Last fiddled with by science_man_88 on 2014-08-21 at 23:24

 2014-08-21, 23:58 #7 Mini-Geek Account Deleted     "Tim Sorbera" Aug 2006 San Antonio, TX USA 102668 Posts This paper is so interesting. Not its content, which is poppycock at best, of course. But it's interesting that they seem to manage to be both aware of (e.g. LL test run time complexity, largest known Mersenne) and ignorant of (e.g. Sn can be taken mod Mp, 2kp+1 are the only factors) existing knowledge at the same time, while coming up with a complicated but maybe-correct way to prove Mersenne primes (by brute force factorization). It's a bit like someone handed them a copy of the Wikipedia page on Mersenne numbers, but with every other paragraph removed (and no access to other research materials, of course), then gave them a computer and told them to get cracking. They also (intentionally? accidentally? Hanlon's razor would suggest the latter) have graphs that suggest their method is better than the LL, which while accurate in what they portray, lead you to draw entirely incorrect conclusions (either by graphing too little, or by graphing the wrong thing).

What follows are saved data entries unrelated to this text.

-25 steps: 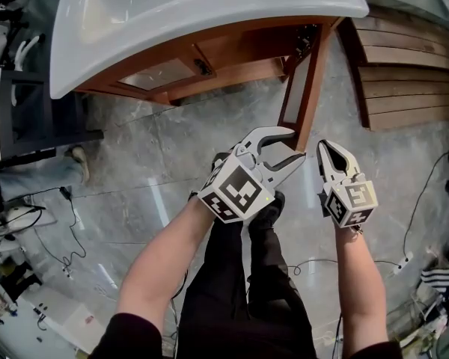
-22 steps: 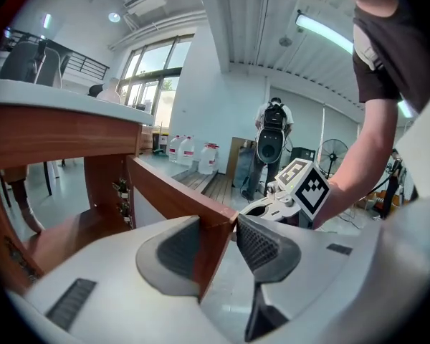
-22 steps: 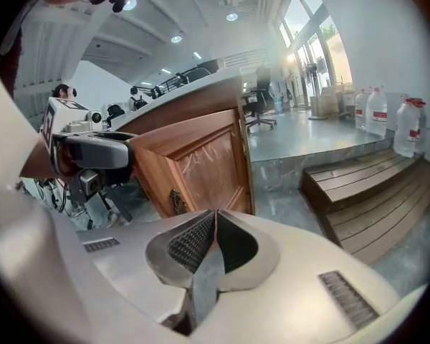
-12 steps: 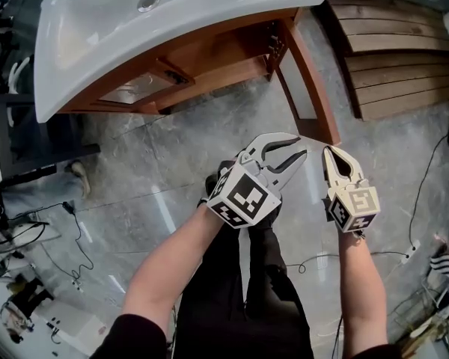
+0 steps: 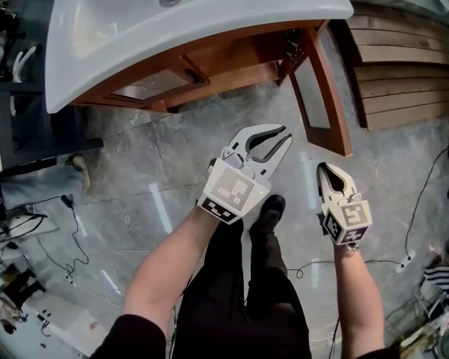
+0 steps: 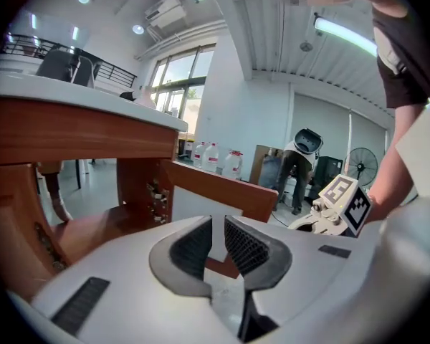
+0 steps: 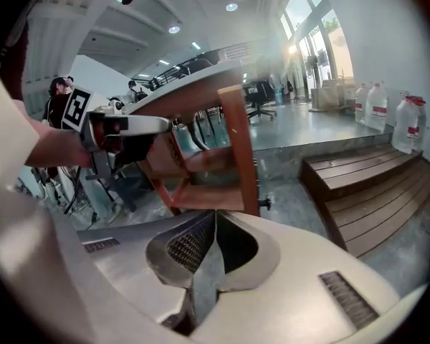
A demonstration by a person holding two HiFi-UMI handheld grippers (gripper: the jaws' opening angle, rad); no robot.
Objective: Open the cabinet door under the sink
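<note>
The white sink (image 5: 209, 6) tops a reddish wooden cabinet (image 5: 232, 54). Its right door (image 5: 337, 99), wood-framed with a pale panel, stands swung wide open over the floor. My left gripper (image 5: 284, 134) hovers left of the door's free end, apart from it. Its jaws are closing with a narrow gap and nothing between them. In the left gripper view the door (image 6: 222, 188) shows beyond the left gripper (image 6: 218, 224). My right gripper (image 5: 326, 168) is shut and empty just below the door's end. The right gripper (image 7: 213, 217) faces the door's edge (image 7: 242, 149) and its small knob (image 7: 266, 203).
The cabinet's left door (image 5: 153, 84) stays closed. Wooden steps (image 5: 404, 73) lie to the right of the open door. A black stand (image 5: 30, 118) and cables (image 5: 30, 215) sit at the left. My shoe (image 5: 269, 208) is on the grey floor. Water bottles (image 6: 211, 156) stand far behind.
The door has swung further open to the right. The left gripper's jaws went from wide at the door's end to a narrow gap, clear of it. Both grippers drew back.
</note>
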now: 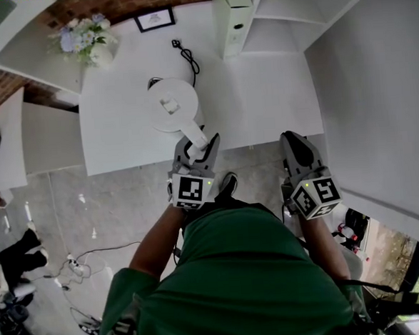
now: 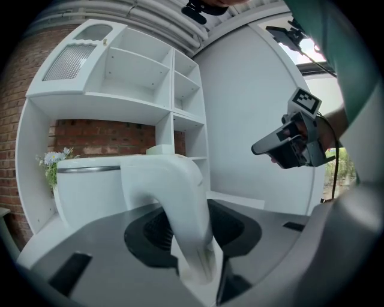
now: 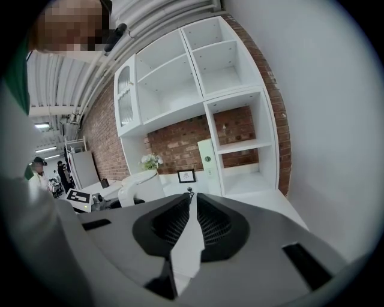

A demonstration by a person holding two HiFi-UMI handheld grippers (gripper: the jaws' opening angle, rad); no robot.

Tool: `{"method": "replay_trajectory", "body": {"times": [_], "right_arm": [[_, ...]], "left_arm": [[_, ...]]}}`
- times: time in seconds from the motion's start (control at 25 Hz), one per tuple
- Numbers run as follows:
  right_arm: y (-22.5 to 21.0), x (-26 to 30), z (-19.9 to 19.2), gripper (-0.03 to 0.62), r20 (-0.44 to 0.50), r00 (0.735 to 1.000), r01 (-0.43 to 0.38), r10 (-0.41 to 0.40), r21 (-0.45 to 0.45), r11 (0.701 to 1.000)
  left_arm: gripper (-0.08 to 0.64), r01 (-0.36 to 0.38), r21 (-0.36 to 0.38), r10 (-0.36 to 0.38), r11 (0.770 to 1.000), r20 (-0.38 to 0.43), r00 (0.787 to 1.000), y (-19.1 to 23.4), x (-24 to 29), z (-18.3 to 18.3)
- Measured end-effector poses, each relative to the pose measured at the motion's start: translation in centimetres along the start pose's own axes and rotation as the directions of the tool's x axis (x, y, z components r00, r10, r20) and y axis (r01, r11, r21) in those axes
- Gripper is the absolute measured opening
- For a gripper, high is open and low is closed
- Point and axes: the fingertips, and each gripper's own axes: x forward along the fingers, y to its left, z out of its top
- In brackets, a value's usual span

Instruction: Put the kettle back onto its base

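Note:
A white kettle (image 1: 169, 104) is over the white table (image 1: 262, 102), seen from above with its lid up. Its curved handle (image 1: 194, 138) points toward me, and my left gripper (image 1: 197, 145) is shut on it. In the left gripper view the handle (image 2: 180, 198) runs down between the dark pads, with the kettle body (image 2: 90, 186) just beyond. A dark rim (image 1: 153, 82) shows under the kettle's far side; I cannot tell whether it is the base. A black cord (image 1: 187, 57) trails from there. My right gripper (image 1: 295, 141) hangs shut and empty off the table's front edge.
A vase of flowers (image 1: 86, 39) and a framed picture (image 1: 155, 19) stand at the back of the table. A white shelf unit (image 1: 270, 12) rises at the back right beside a plain wall (image 1: 375, 80). Cables lie on the floor (image 1: 73, 266) at left.

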Motion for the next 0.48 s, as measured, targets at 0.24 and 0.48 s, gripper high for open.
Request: {"method": "replay_trajectory", "body": {"times": [0.24,0.48], "right_arm": [[0.8,0.4,0.0,0.057,0.006,1.000,-0.022,0.022,0.005,1.000],[2.1,1.6,0.5,0.057,0.011,0.999,-0.044,0.044,-0.002,0.999]], "left_arm": [[0.164,0.041,-0.065,-0.044,0.997,-0.045,0.998,-0.4,-0.7,-1.1],[0.190,0.046,-0.089,-0.052,0.995,-0.064,0.997,0.4,-1.8,-1.8]]}}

And if you graphed Fig 2 a little farther (maybe 17 or 19, definitely at 31), it would make their approach's main problem become crystal clear. Last fiddled with by Mini-Geek on 2014-08-22 at 00:02
 2014-08-22, 00:09 #8 TheMawn     May 2013 East. Always East. 11·157 Posts I'm not too inclined for this kind of thing though I'll take a couple more reads through anyway. My point though is that even I picked up on the fact that they still need to find the correct n to make this work. I'd be interested in seeing them try some bigger numbers. I laughed when I saw M11 = 2047 as their first example. "Look how good we are at trying the really big ones!"
 2014-08-22, 01:22 #9 Batalov     "Serge" Mar 2008 Phi(4,2^7658614+1)/2 232008 Posts This journal is deservedly on the Beall's list.

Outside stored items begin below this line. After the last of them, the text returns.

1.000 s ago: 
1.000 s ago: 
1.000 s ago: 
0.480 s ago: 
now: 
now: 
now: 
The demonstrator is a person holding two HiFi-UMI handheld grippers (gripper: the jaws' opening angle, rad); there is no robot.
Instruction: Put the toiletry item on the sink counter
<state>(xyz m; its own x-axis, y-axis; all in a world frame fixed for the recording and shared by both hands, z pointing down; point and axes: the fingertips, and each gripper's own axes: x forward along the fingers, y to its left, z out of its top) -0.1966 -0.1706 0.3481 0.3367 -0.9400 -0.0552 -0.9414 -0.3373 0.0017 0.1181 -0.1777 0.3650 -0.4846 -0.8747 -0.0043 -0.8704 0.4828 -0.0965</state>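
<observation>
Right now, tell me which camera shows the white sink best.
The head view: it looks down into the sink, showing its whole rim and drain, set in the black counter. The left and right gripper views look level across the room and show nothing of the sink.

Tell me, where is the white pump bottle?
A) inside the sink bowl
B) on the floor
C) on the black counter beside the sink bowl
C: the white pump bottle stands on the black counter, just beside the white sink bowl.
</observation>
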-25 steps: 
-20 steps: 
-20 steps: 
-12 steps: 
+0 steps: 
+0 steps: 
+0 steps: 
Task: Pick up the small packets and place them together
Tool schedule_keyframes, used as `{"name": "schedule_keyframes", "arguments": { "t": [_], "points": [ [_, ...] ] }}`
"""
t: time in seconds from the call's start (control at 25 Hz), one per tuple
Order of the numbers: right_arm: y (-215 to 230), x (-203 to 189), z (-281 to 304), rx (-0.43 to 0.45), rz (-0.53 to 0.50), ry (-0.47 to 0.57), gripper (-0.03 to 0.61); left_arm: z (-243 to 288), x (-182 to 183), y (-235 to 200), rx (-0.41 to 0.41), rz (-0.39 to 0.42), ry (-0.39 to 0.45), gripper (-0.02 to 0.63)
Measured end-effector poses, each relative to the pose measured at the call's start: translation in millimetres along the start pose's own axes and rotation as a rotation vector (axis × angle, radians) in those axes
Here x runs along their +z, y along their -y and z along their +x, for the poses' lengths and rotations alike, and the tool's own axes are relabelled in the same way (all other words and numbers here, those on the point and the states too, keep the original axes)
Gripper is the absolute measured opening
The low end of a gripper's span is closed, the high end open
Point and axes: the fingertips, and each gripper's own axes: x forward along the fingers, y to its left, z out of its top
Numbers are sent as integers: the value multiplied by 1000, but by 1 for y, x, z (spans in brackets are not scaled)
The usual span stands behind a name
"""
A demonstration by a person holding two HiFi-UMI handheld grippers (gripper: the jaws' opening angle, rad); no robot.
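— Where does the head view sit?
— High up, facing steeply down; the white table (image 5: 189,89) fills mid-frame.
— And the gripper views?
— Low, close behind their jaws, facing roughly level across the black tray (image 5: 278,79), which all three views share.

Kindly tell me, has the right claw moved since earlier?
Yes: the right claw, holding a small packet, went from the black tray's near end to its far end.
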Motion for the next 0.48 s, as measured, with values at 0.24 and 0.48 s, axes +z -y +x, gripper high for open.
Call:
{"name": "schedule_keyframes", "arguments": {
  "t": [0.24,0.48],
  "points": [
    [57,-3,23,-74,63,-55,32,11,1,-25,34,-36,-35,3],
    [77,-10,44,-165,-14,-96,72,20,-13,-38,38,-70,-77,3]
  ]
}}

 2014-08-22, 01:35 #10 TheMawn     May 2013 East. Always East. 172710 Posts Are the more mathematically inclined here able to immediately see that theorem 1 is true? Or is that some "it can be shown that..." bullshit that's fairly complicated? Theorem 2 is trivial to prove (though not completely stupid) after the definition of Kn.
 2014-08-22, 01:54 #11 TheMawn     May 2013 East. Always East. 11×157 Posts I was going to suggest we could eliminate all n's less than the k's which have already been attempted for trial factoring but if this method were good trial factoring would be eliminated altogether.